A l’égard de la maniére de cultiver la raison des enfans, lorsqu’elle commence à se déveloper, ou même qu’elle a fait un certain progrès ; au lieu de leur donner, comme on fait communément, des préceptes qui en renferment plusieurs autres, il faudroit au contraire décomposer ces maximes, & faire travailler les enfans à rassembler toutes les parties dont elles doivent être formées ; car qu’on leur dise, par exemple, qu’avec de l’esprit & du savoir on se fait estimer, c’est comme si, en leur montrant de l’or & des marbres, on leur proposoit d’élever un riche édifice, qu’arriveroit-il ? S’ils se mettoient à y travailler, ou le bâtiment ne s’avanceroit point, ou il prendroit des formes bizarres & vicieuses ; de même, n’étant point encore à portée de distinguer s’il y a différens genres d’esprit & de savoir, dont les uns plaisent, & les autres sont haïssables ; ils ont besoin qu’on leur donne des idées distinctes. Ainsi, que s’expliquant davantage, peu à peu, on leur fasse entendre qu’avec de l’esprit sociable, & des connoissances qui servent au bonheur des autres hommes, on en obtient l’estime & l’amitié ; que par degrés on leur fasse connoître les qualitez qui rendent l’esprit & le savoir aimables : c’est, à la fois, en leur montrant des fondemens jettés, leur donner l’idée de la forme heureuse que l’édifice doit prendre : il ne faut pas s’y tromper, sans un plan successivement tracé, qui les guide d’étage en étage, tel qui pouvoit construire un palais, n’aura élevé qu’une tour inaccessible : tel autre, sur de vastes fondemens, n’aura bâti qu’une simple cabane, celui-ci ne se sera étendu qu’en hauteur, celui-là qu’en superficie ; ainsi un plan sage qui les dirige[14], est presque aussi utile à la perfection de l’ouvrage, que les matériaux même qu’ils employent.

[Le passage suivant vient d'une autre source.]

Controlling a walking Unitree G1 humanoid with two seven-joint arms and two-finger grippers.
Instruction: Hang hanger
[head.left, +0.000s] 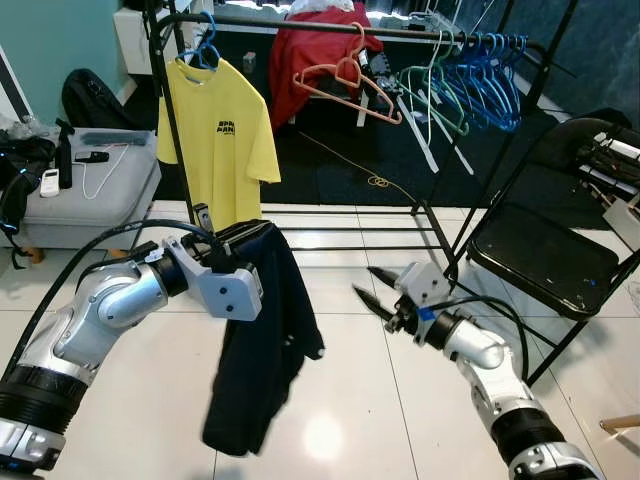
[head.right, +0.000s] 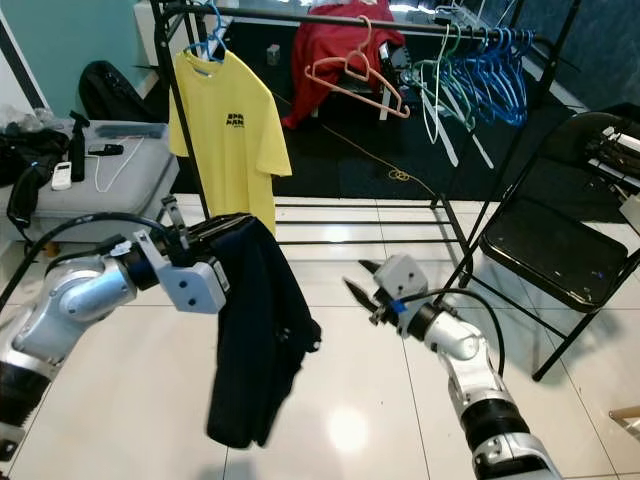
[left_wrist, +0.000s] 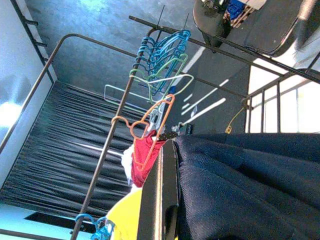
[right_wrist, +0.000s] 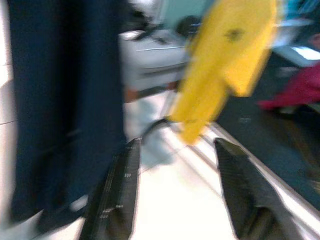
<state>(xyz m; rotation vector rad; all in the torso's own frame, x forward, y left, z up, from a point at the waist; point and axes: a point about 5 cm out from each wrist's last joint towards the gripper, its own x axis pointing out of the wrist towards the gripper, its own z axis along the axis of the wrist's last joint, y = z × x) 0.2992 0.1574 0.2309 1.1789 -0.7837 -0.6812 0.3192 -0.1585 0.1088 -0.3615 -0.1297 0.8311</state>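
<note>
— Two claws, and how do they stand?

— Left claw (head.left: 205, 232) is clamped on a dark navy garment (head.left: 262, 340) at its top edge; the cloth is soft and matte and hangs in loose folds above the glossy white tile floor (head.left: 350, 400). Right claw (head.left: 372, 287), at about 3 o'clock from the garment and apart from it, has its two pointed black fingers spread, gripping nothing.

— One rail?

— One black metal clothes rack (head.left: 300, 22) at 12 o'clock, a thin round tube. On it, at its 9 o'clock end, hangs one yellow T-shirt (head.left: 215, 135) on a blue hanger (head.left: 203, 50). Toward the middle there is one red garment (head.left: 310, 55) and one empty salmon plastic hanger (head.left: 347, 80). Farther toward 3 o'clock are a few pale green hangers (head.left: 432, 95) and a tight bunch of blue hangers (head.left: 492, 75); I cannot count them.

— Anything else?

— One black folding chair (head.left: 545, 255) at 3 o'clock, and one grey case (head.left: 85, 195) at 9 o'clock with small gadgets lying on top.
</note>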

C’est donc aux personnes destinées à l’éducation des autres, à rassembler dans leur ordre, & par convenance aux differens progrès de l’entendement, toutes les parties qui composent les principes également salutaires à celui qui en est éclairé, & à la Société. Est-il d’occupation qui mérite davantage toute notre émulation, d’étude plus intéressante pour la raison, que d’observer & de favoriser ces premiers éclats de lumiére, qui se combattent, s’unissent, se divisent, se multiplient ; que ces dévelopemens, quelquefois si surprenans, d’un esprit qui commence à se connoître ? est-il enfin de spectacle plus digne de l’homme raisonnable, que l’homme qui attend son secours, pour acquérir la saine raison ?

[14] Si de certains hommes ne vont pas dans le bien jusqu’où ils pourroient aller, c’est par le vice de leur premiére instruction. La Bruyere : De l’homme.